---- DATA UNDER STUDY

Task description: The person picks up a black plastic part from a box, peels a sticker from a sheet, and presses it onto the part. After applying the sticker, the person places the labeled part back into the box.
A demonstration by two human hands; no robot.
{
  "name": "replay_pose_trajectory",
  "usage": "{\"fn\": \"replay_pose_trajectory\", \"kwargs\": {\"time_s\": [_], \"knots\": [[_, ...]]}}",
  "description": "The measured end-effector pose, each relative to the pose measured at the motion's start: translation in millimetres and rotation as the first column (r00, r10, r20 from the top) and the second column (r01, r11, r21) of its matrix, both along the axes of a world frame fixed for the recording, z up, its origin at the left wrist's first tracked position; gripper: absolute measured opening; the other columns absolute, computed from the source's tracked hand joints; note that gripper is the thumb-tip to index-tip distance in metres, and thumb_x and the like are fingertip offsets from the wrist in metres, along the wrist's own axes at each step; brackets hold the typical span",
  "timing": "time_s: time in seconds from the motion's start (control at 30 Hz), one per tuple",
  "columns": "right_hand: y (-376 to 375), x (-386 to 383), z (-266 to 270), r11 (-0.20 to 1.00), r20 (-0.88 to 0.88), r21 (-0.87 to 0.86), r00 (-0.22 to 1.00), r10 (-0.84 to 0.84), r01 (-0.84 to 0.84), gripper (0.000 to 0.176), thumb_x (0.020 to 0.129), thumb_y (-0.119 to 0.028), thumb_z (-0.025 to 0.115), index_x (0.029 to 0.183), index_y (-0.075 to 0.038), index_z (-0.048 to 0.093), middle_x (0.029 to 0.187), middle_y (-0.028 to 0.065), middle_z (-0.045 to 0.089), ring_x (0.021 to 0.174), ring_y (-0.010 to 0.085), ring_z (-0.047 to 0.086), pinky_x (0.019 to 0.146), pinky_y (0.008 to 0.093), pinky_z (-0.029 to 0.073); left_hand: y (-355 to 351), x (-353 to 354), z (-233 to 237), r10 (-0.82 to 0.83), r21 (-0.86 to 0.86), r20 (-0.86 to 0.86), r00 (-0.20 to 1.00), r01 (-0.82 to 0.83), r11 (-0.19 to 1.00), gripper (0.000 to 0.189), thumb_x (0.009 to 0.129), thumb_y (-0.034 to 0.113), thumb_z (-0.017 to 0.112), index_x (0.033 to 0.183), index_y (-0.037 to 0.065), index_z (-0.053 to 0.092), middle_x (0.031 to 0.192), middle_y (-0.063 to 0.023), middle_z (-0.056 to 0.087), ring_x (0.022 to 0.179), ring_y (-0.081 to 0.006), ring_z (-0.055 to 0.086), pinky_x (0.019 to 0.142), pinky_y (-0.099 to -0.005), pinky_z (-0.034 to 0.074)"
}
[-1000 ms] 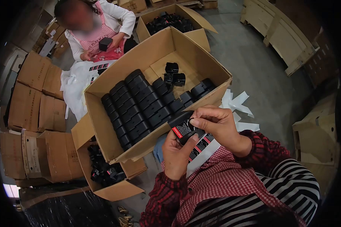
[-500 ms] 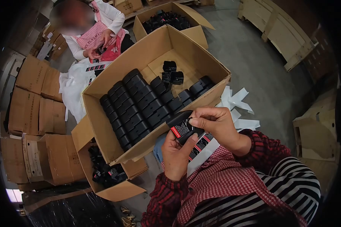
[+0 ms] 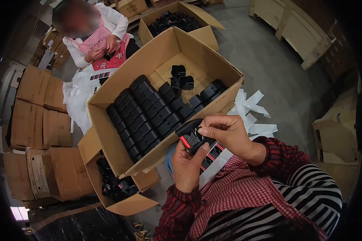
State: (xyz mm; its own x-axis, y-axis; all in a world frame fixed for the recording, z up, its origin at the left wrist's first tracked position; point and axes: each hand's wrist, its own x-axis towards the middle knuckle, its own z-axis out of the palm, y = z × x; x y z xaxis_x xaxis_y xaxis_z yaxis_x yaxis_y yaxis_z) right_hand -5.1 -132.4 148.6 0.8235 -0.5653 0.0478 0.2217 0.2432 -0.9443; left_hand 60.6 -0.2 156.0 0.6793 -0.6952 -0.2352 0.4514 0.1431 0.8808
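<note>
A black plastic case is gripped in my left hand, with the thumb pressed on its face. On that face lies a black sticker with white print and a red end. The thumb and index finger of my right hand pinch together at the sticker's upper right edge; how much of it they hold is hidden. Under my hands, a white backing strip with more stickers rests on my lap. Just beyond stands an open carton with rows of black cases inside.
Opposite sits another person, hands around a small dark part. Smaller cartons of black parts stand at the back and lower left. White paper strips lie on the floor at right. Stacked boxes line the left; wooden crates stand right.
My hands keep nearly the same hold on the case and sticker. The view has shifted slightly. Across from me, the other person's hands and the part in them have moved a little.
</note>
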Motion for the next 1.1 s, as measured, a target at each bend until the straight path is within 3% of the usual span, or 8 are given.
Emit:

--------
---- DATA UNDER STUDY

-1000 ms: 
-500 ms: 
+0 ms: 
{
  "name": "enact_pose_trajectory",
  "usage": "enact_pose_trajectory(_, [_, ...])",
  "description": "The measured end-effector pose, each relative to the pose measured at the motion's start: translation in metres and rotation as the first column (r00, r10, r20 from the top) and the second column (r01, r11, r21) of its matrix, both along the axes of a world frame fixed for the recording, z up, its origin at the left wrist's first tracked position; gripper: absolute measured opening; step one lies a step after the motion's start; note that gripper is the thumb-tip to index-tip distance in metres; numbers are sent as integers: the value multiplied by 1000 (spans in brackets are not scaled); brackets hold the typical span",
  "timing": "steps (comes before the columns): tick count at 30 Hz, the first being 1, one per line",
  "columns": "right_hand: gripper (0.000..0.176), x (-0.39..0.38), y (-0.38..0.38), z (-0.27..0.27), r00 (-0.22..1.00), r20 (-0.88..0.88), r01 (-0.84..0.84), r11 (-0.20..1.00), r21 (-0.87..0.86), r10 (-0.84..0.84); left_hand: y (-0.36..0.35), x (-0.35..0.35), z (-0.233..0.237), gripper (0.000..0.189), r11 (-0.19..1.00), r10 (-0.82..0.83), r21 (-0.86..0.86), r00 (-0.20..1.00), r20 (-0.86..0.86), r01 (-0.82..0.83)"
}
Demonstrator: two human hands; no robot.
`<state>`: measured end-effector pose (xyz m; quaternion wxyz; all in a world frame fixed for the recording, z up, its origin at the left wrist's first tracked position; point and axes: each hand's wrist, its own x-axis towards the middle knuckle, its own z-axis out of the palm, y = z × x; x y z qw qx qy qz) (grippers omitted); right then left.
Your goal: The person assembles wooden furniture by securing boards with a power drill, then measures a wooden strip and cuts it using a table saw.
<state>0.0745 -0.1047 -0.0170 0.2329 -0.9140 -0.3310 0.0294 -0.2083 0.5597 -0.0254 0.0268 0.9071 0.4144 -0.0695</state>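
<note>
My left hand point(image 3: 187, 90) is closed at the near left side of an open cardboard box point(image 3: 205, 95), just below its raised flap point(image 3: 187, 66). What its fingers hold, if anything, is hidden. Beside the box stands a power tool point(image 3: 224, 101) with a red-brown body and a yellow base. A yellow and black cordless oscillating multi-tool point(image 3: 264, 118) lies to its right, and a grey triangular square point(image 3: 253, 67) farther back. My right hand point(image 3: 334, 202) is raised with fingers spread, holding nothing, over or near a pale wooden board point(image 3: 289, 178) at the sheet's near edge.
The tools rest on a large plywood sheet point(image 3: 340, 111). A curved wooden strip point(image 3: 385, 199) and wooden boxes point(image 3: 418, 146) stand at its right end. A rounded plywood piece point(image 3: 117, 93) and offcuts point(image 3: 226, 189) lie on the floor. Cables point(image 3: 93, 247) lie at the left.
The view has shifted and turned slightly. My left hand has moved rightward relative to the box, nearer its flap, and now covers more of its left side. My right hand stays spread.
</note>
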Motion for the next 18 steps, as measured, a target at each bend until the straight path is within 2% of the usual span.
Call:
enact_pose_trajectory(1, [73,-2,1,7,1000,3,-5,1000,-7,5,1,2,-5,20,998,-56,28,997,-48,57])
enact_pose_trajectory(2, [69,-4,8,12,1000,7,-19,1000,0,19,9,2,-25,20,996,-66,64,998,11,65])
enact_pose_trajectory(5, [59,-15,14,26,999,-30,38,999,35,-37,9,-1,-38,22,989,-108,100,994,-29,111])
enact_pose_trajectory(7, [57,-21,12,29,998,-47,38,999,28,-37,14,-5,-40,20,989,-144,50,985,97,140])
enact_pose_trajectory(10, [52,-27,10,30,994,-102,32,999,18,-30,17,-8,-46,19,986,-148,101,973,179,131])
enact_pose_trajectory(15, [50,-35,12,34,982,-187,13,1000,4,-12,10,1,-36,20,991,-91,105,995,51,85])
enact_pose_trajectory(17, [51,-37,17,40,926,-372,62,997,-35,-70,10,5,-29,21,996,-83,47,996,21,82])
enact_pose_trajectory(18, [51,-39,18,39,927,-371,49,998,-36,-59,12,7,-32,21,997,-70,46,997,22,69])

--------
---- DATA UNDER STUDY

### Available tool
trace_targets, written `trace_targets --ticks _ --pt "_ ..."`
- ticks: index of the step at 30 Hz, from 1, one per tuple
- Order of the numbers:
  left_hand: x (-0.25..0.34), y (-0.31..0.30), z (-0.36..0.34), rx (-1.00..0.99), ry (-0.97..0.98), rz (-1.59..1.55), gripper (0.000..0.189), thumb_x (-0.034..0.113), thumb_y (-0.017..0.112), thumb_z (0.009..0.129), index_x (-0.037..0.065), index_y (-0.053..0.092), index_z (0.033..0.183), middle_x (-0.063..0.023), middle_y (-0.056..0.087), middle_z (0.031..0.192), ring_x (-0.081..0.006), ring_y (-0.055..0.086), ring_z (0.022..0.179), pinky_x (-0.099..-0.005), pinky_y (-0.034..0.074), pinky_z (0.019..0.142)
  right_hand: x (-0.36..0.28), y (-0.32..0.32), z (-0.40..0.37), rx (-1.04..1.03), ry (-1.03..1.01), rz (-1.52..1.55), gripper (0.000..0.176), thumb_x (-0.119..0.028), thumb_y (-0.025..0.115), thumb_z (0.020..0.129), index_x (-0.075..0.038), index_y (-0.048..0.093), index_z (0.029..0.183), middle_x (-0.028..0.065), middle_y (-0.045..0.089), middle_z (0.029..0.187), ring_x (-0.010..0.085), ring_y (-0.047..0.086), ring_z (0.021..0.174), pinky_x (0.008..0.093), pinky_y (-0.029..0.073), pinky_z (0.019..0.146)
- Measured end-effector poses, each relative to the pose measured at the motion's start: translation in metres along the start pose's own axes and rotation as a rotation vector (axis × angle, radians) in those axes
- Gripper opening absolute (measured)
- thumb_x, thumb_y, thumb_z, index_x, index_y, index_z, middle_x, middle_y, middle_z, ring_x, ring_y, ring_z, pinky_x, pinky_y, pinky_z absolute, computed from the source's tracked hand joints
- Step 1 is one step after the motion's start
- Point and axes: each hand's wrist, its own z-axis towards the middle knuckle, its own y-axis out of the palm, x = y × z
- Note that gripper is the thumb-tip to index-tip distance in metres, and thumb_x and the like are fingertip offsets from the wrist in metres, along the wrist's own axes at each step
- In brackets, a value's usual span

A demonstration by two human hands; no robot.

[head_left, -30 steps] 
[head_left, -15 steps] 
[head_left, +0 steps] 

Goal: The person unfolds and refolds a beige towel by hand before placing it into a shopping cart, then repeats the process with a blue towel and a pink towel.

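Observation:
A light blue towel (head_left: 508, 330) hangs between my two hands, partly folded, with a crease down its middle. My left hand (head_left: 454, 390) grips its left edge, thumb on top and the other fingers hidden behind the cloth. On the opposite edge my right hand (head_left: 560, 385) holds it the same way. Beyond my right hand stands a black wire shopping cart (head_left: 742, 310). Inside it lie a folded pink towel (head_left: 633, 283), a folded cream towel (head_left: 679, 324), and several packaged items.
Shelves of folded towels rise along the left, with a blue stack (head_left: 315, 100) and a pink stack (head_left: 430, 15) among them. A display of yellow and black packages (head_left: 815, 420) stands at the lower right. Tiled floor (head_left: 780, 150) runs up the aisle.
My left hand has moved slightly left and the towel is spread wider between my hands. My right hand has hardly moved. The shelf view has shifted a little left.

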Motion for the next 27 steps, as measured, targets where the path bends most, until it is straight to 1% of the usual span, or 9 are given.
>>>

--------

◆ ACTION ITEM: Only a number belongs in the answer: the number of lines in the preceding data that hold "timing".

◆ TASK OUTPUT: 2